Supplied entries:
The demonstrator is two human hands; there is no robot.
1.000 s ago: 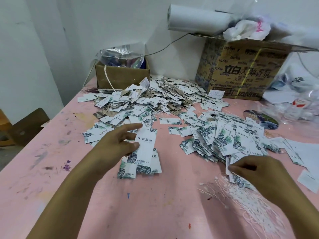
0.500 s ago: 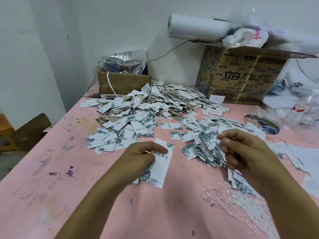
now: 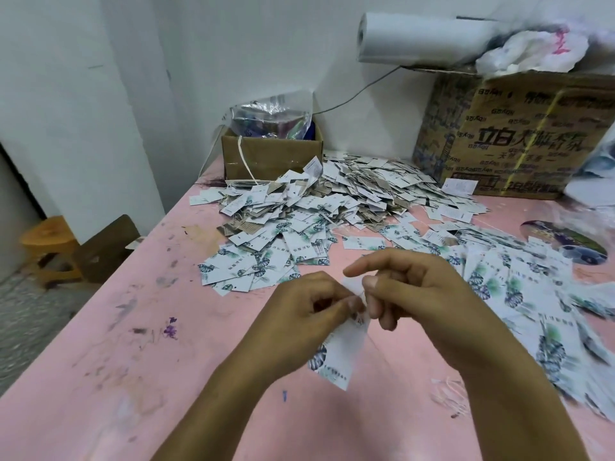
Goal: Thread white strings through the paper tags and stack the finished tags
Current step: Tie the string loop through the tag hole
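We see a matt pink table [image 3: 133,327], scuffed and flecked with purple and grey paint, with a small brown cardboard box [image 3: 271,154] at its far edge; a loose heap of finished tags [image 3: 332,201], thin rectangular cards tangled with fine white thread, spreads just in front of the box and to its right. Further right of the box lies a flatter drift of glossy white tags printed with dark green leaves [image 3: 519,287], and well in front of the box and to its right a wispy bundle of white strings [image 3: 449,397] rests on the pink surface. Well in front of the box, both hands are raised above the table and meet fingertip to fingertip. The left hand [image 3: 309,314], fingers curled, pinches the top of one paper tag [image 3: 342,354], which hangs down tilted with its leaf print at the lower end. The right hand [image 3: 422,294] pinches the same tag's upper corner with its thumb, index finger stretched out, the other fingers curled under. The tag's hole is hidden by the fingers, and we cannot tell whether a string lies in that pinch, as the picture is blurred there
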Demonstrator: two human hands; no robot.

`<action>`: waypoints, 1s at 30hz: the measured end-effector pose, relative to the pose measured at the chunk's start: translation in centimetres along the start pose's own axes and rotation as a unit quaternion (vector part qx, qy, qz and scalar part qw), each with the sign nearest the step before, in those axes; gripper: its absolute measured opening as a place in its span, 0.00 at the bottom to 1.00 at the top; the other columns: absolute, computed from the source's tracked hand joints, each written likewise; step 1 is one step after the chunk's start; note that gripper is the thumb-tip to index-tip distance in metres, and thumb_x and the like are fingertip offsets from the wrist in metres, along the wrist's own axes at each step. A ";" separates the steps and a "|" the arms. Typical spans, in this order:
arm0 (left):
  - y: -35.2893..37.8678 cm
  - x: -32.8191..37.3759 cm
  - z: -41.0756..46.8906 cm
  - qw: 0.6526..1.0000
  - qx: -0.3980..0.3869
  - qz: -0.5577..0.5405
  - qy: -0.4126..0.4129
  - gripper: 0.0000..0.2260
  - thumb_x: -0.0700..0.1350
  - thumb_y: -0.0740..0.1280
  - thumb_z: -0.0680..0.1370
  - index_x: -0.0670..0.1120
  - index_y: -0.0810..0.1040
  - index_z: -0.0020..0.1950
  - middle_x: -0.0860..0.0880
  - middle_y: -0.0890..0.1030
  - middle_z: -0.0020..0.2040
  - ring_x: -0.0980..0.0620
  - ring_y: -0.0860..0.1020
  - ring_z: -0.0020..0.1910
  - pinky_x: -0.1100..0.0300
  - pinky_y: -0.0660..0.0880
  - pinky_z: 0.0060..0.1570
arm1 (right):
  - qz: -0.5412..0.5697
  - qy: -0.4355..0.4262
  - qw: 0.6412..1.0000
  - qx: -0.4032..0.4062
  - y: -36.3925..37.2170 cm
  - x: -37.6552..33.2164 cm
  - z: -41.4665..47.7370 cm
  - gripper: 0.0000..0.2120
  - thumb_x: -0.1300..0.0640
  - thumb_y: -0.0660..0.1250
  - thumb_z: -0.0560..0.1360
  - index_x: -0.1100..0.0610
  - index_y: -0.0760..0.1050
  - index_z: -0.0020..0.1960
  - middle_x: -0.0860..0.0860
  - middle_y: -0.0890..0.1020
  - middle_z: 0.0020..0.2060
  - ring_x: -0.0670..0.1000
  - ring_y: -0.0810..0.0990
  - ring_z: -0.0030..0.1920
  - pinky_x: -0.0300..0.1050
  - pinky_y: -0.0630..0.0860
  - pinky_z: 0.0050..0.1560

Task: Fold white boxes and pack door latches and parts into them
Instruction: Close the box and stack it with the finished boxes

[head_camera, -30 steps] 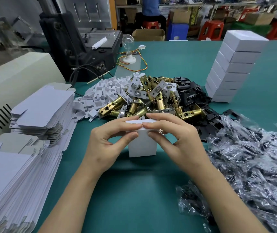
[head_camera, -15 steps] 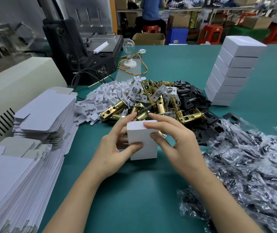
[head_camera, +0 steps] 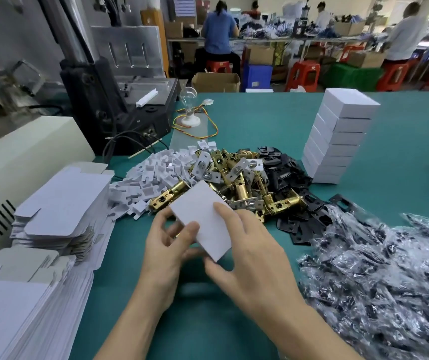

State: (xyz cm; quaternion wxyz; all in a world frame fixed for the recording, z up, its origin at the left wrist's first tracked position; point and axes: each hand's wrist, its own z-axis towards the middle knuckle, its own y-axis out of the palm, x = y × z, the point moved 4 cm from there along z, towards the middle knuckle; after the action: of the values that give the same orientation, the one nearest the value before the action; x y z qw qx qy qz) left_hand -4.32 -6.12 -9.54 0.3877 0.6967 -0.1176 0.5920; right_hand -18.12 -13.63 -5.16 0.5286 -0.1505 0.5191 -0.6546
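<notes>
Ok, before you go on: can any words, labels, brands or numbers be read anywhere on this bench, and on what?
No text can be read in this view.
white box, held by the left hand and right hand: visible face blank.
stack of closed boxes: visible faces blank.
flat box blanks: blank.
black machine: no legible marking.
cardboard cartons at the back: too far and blurred to tell.

Green table (head_camera: 260, 120) bears brass latches (head_camera: 242, 189), flat cartons (head_camera: 60, 203), stacked boxes (head_camera: 338, 141)
</notes>
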 end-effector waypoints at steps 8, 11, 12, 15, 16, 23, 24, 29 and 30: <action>0.0 0.2 0.1 0.998 -0.047 -0.046 -0.005 0.25 0.59 0.59 0.81 0.45 0.73 0.72 0.39 0.85 0.61 0.38 0.86 0.55 0.52 0.84 0.44 | 0.175 0.091 0.976 0.095 -7.2 4.7 11.8 0.35 0.48 0.76 0.72 0.50 0.66 0.74 0.46 0.74 0.59 0.46 0.75 0.56 0.40 0.76 0.54; 0.0 0.1 0.0 0.998 -0.055 -0.039 -0.011 0.25 0.59 0.59 0.81 0.44 0.74 0.70 0.38 0.85 0.61 0.37 0.86 0.54 0.51 0.84 0.44 | 0.153 0.164 0.973 0.060 -7.3 8.4 19.7 0.36 0.50 0.76 0.72 0.54 0.66 0.75 0.53 0.76 0.63 0.52 0.76 0.56 0.47 0.75 0.51; 0.0 0.0 0.1 0.998 -0.057 -0.035 -0.012 0.25 0.59 0.60 0.81 0.43 0.75 0.69 0.39 0.85 0.60 0.37 0.86 0.54 0.50 0.85 0.44 | 0.147 0.192 0.969 0.043 -6.5 9.6 21.8 0.35 0.49 0.76 0.73 0.56 0.67 0.75 0.54 0.76 0.65 0.53 0.76 0.55 0.47 0.74 0.51; 0.1 -0.2 0.2 0.998 -0.058 -0.030 -0.014 0.25 0.61 0.64 0.79 0.44 0.78 0.66 0.40 0.85 0.61 0.36 0.86 0.54 0.48 0.84 0.42 | 0.081 0.241 0.967 -0.010 -3.3 12.7 26.8 0.27 0.48 0.74 0.73 0.62 0.75 0.65 0.60 0.81 0.59 0.57 0.81 0.49 0.57 0.81 0.52; 0.1 -0.2 0.2 0.998 -0.060 -0.029 -0.014 0.25 0.62 0.64 0.77 0.46 0.79 0.65 0.40 0.85 0.61 0.36 0.86 0.54 0.48 0.84 0.41 | 0.045 0.245 0.968 -0.026 -2.1 13.4 28.0 0.22 0.47 0.74 0.72 0.64 0.78 0.56 0.61 0.83 0.52 0.58 0.80 0.44 0.56 0.81 0.46; 0.3 -0.7 0.3 0.995 -0.098 0.020 -0.012 0.18 0.60 0.65 0.75 0.51 0.85 0.56 0.43 0.85 0.61 0.38 0.87 0.53 0.50 0.84 0.40 | -0.074 0.240 0.964 -0.090 5.1 15.9 32.5 0.23 0.40 0.74 0.71 0.59 0.72 0.44 0.54 0.78 0.43 0.58 0.77 0.45 0.46 0.70 0.40; 0.3 -0.8 0.3 0.994 -0.101 0.028 -0.011 0.18 0.59 0.66 0.74 0.51 0.85 0.56 0.43 0.85 0.61 0.39 0.87 0.52 0.50 0.84 0.40 | -0.080 0.238 0.962 -0.105 5.9 15.9 32.9 0.25 0.39 0.75 0.71 0.59 0.72 0.48 0.54 0.78 0.46 0.58 0.77 0.46 0.46 0.70 0.41; 0.3 -0.6 0.3 0.993 -0.110 0.044 -0.009 0.20 0.57 0.67 0.74 0.44 0.83 0.57 0.42 0.86 0.60 0.40 0.87 0.52 0.51 0.84 0.40 | -0.150 0.211 0.945 -0.201 8.5 15.8 33.2 0.32 0.28 0.71 0.70 0.56 0.69 0.53 0.52 0.76 0.48 0.57 0.76 0.49 0.46 0.73 0.42; 0.3 -0.6 0.3 0.993 -0.108 0.049 -0.009 0.22 0.57 0.67 0.74 0.43 0.82 0.58 0.43 0.86 0.60 0.40 0.87 0.52 0.52 0.84 0.40 | -0.161 0.208 0.940 -0.218 8.9 15.8 33.1 0.32 0.28 0.69 0.70 0.55 0.70 0.53 0.52 0.77 0.49 0.58 0.77 0.49 0.48 0.76 0.46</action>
State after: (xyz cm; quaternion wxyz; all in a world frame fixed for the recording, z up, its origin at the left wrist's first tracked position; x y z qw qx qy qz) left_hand -4.39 -6.70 -9.95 0.4301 0.6493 -0.2184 0.5881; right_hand 5.10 -43.37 -4.42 0.2507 -0.2041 0.7163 -0.6184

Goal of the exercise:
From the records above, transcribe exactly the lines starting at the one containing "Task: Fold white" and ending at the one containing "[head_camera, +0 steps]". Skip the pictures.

Result for this task:
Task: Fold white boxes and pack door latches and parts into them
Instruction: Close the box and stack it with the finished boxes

[head_camera, -30 steps] 
[head_camera, -15 steps] 
[head_camera, +0 steps] 

The response to this exercise has been given in full.